Ele estudou 33 pacientes com mania que já tinham sido hospitalizados tomando um probiótico profilaticamente. Durante 24 semanas, os pacientes que tomaram o probiótico (juntamente com seus medicamentos usuais) tiveram 75% menos chances de serem internados no hospital por ataques maníacos, em comparação com pacientes que não o fizeram.
O estudo é preliminar, mas sugere que a abordagem função imunológica pode melhorar os resultados de saúde mental e que a adequação do microbioma, pode ser uma maneira prática e econômica de fazer isso.
Pontos de inflexão ocasionalmente têm aparecido como oportunidades na história da medicina, quando condições anteriormente intratáveis ou mesmo mortais, de repente se tornam tratáveis ou evitáveis. Às vezes causam uma mudança na forma como os cientistas entendem os transtornos.
Parece que agora se tem alcançado esse limiar com certas doenças autoimunes raras do cérebro.
Não muito tempo atrás, elas poderiam ser uma sentença de morte ou causa de internação e dependência.

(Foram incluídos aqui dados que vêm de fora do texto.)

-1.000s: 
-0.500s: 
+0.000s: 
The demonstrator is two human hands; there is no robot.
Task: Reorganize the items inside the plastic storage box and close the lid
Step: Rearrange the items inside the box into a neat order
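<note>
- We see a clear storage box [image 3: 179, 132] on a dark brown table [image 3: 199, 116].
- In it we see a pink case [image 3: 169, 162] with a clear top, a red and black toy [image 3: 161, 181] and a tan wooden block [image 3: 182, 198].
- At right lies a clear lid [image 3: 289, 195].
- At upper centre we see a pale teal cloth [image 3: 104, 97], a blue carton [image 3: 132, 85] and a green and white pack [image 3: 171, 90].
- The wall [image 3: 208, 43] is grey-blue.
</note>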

Agora, com tratamento agressivo direcionado ao sistema imunológico, os pacientes podem se recuperar.
Será possível aplicar isto numa grande quantidade de transtornos psiquiátricos? Ninguém sabe a resposta ainda, mas é um momento emocionante para acompanhar este desenvolvimento.
(*) Moises Velasquez-Manoff é um escritor de ciências, autor de “An Epidemic of Absence” (Uma nova maneira de entender Alergias e Doenças Autoimunes). Também é editor da revista Bay Nature, é escritor da seção Opinião do New York Times.